Established in 1898, the rank of Gunnery Sergeant dates from a time when half the Marine Corps was permanently deployed aboard ships; according to one history, a Gunny “denoted a shipboard sergeant proficient in small arms, signaling and naval gunnery.” This specialization simply reflected technological advances in warfare; soon, Gunnery Sergeants were overseeing electric mines, and electronic signaling including radio and telephone operations. Yet during this period of increasing specialization, it was understood that the Gunnery Sergeant would maintain some combat-technology expertise (often ordnance) while leading other men, as opposed to becoming a specialist working alone. Indeed, to prevent misuse of Gunnery Sergeants, it was decreed during the 1920s that they were prohibited from duty solely “as clerks, orderlies, chauffeurs, or any type of duty connected with messes, commissaries, post exchanges, guards or police.”

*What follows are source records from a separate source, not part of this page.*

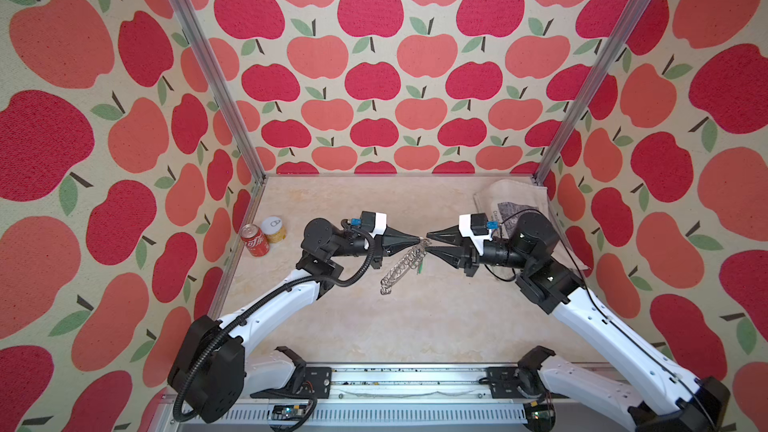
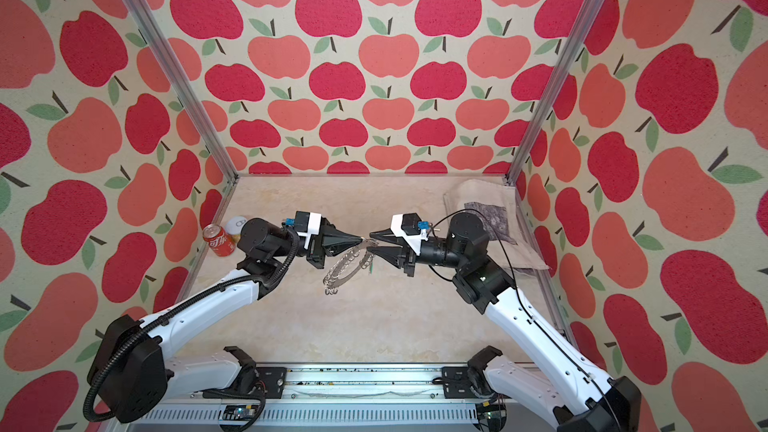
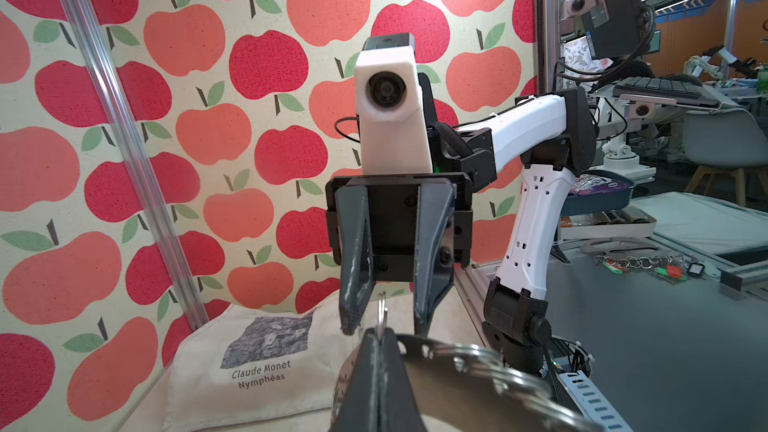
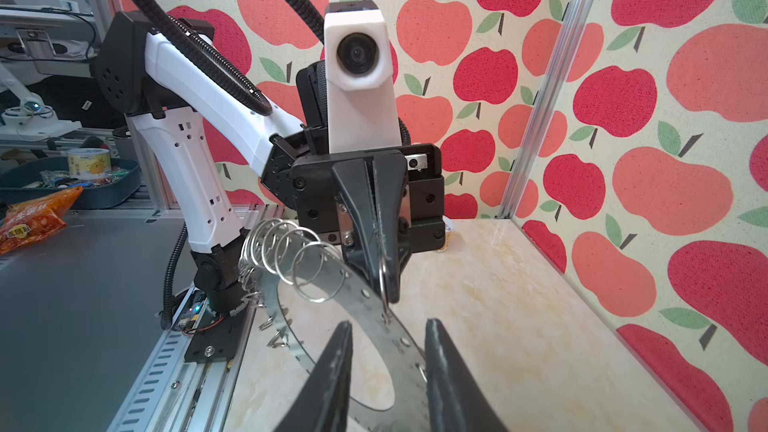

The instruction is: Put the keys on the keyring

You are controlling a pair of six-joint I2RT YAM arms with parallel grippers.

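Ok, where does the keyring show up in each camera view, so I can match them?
Top view: keyring at centre, hanging between left end effector and right end effector.
Top view: the same central spot.
Left wrist: close up, in the left end effector's grip.
Right wrist: close up, rim running toward the camera.
Shared landmark: the left end effector shut on its rim.

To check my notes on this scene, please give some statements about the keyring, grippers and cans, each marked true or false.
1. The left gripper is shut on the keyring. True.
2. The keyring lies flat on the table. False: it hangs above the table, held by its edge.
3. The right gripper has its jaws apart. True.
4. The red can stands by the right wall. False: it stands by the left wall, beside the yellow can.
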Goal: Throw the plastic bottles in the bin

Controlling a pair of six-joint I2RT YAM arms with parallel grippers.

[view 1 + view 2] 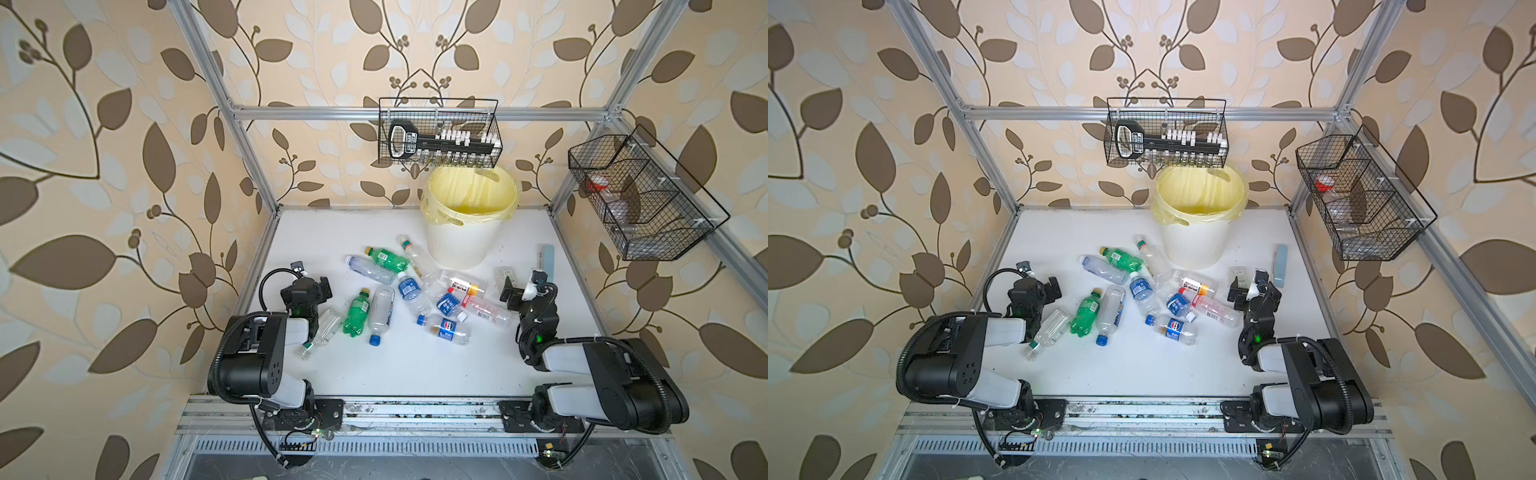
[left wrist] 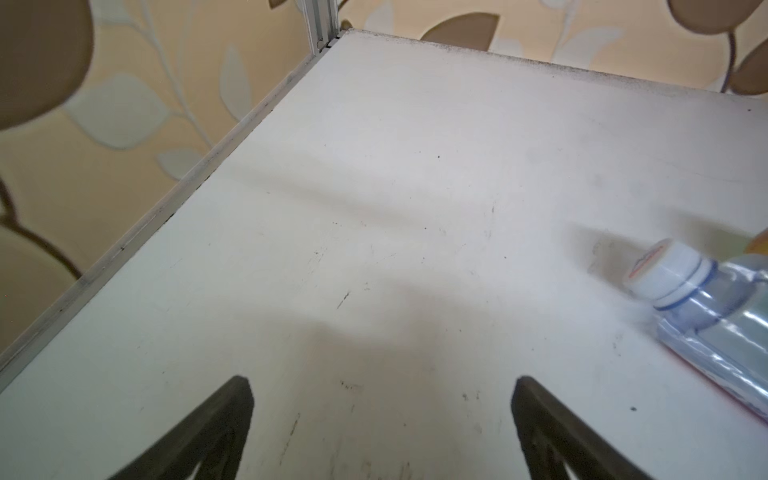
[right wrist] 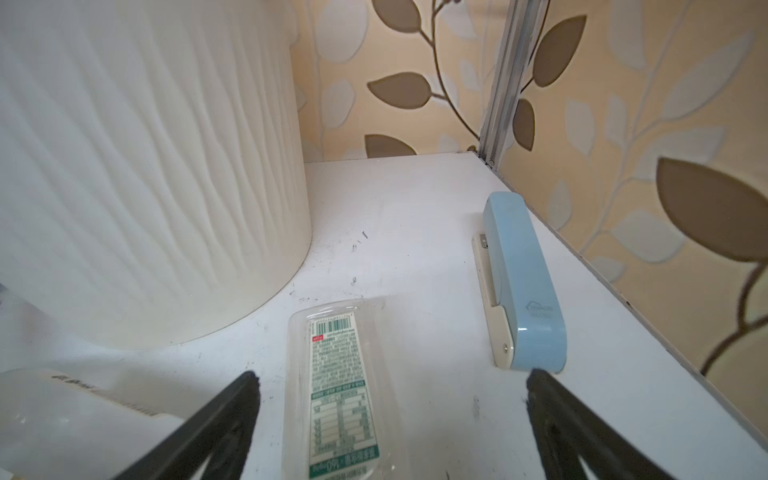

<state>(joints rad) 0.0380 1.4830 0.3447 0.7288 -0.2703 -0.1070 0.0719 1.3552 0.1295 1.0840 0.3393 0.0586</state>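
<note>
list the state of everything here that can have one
left gripper: open, empty, over bare table
right gripper: open, empty, over a clear labelled pack
bin: upright, bag-lined, no bottle visible inside
plastic bottles: lying on the table, none in the bin
pale-blue stapler: shut, on its side
back wire basket: hung on the frame, holding things

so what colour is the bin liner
The bin liner is pale yellow, clearest in a top view.

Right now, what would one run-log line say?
left pincer: open, empty | right pincer: open, empty | small plastic bottles: lying on white table | cream ribbed plastic bin: no bottle visible inside
</note>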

The extent of Gunnery Sergeant Dagenhart’s required skills was apparent in the configuration of the Humvees lined up for our patrol. Every vehicle had a rooftop turret; behind three of these bristled .50 caliber machine guns; two vehicles boasted the clumsy looking but lethally accurate turret-mounted TOW (Tube Launched, Optically Tracked Wire Guided) missiles. In the trunk of one vehicle was a M136 AT4 recoilless rifle (an anti-armor weapon). Moreover, because this was a night patrol, Dagenhart’s skill with NVD equipment (night vision detection) and interpreting the Blue Screen—a GPS informed visual communications system that provided real-time readouts of current location, friendly forces and bases—would be especially critical, to avoid both wrong roads as well as the dreaded “Blue-on-Blue” incidents (friendly fire). Dagenhart’s familiarity with these systems was displayed as he supervised—from memory—his men in checking fuel, ammunition, batteries, radios, and weapons’ systems; ascertaining that every vehicle had ample supplies of food, water and first aid; that all weapons were disarmed until exiting the camp, and a hundred other items that must be on hand, or stowed, or left behind.

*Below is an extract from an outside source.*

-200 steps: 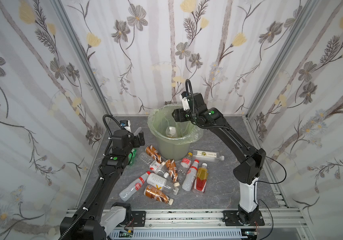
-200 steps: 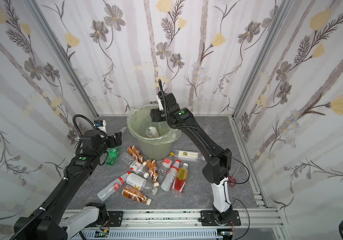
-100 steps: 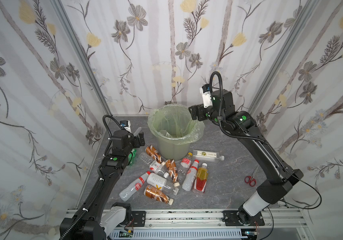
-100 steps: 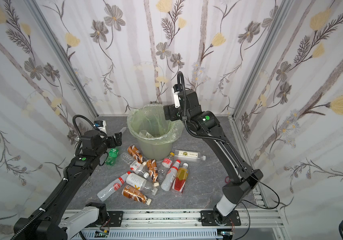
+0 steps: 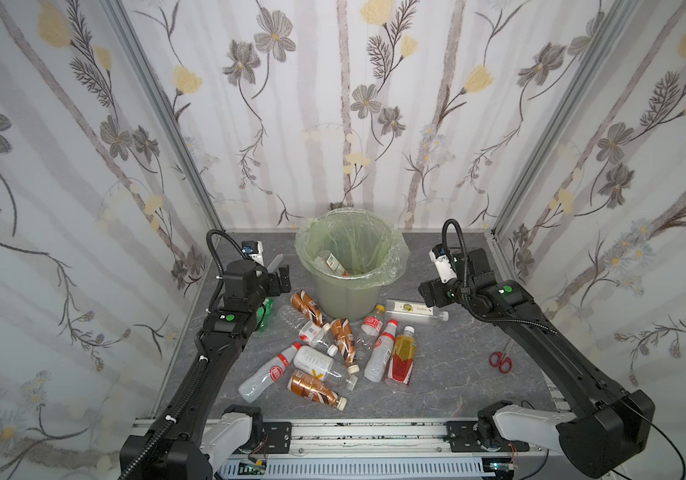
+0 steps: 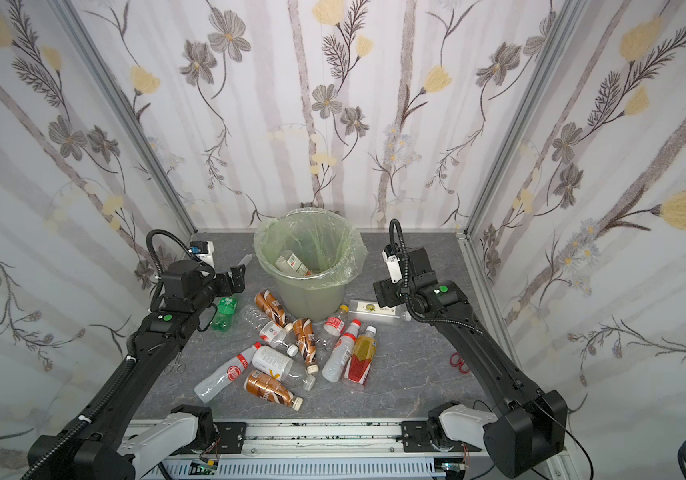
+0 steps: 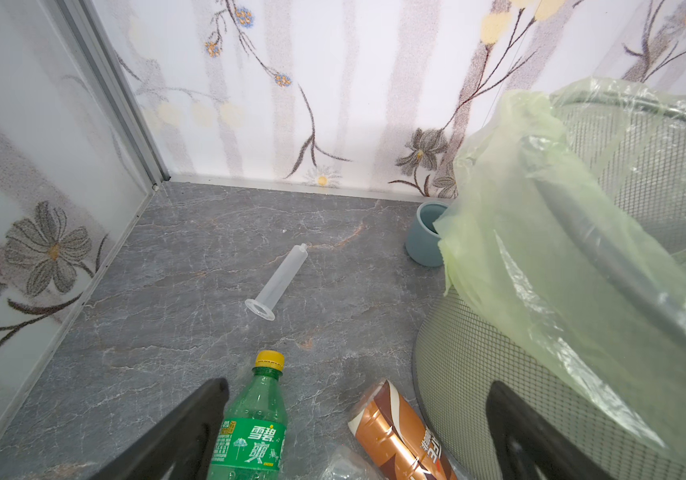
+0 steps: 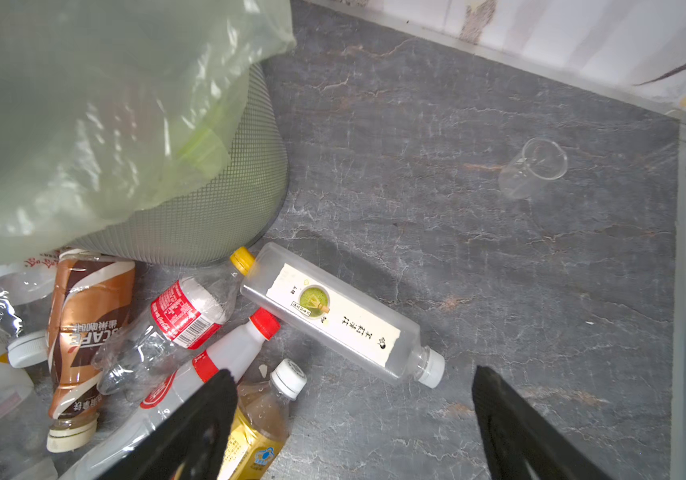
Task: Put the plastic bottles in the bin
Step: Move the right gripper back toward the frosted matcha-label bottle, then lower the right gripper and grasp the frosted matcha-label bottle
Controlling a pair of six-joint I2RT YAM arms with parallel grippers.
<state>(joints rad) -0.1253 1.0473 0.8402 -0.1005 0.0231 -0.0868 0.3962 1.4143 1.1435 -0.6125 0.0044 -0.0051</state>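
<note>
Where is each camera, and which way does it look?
Both top views: high at the front, looking down at the table, bin, bottles; left arm and right arm show.
Left wrist: on the left arm, facing the back corner, syringe, green bottle; open left pincer shows.
Right wrist: on the right arm, facing the flat bottle; open right pincer shows.
Shared: both wrist views catch the bin.

Green bottle (image 5: pixel 266 318) half behind left arm (image 5: pixel 220 345)
</note>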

All of these were the skills required mostly for operating, maintaining, or bringing “things.” Yet even now, within the (relative) safety of Camp Fallujah, just before Dagenhart gave the order to “Mount Up!” there were hints of other required skills, born of some mysterious combination of constant training, long-honed instincts and simple luck. As I climbed into my assigned vehicle, I noticed a sign posted on the rear of one Humvee, which declared in English and Arabic: “STAY BACK 50M OR YOU WILL BE SHOT!”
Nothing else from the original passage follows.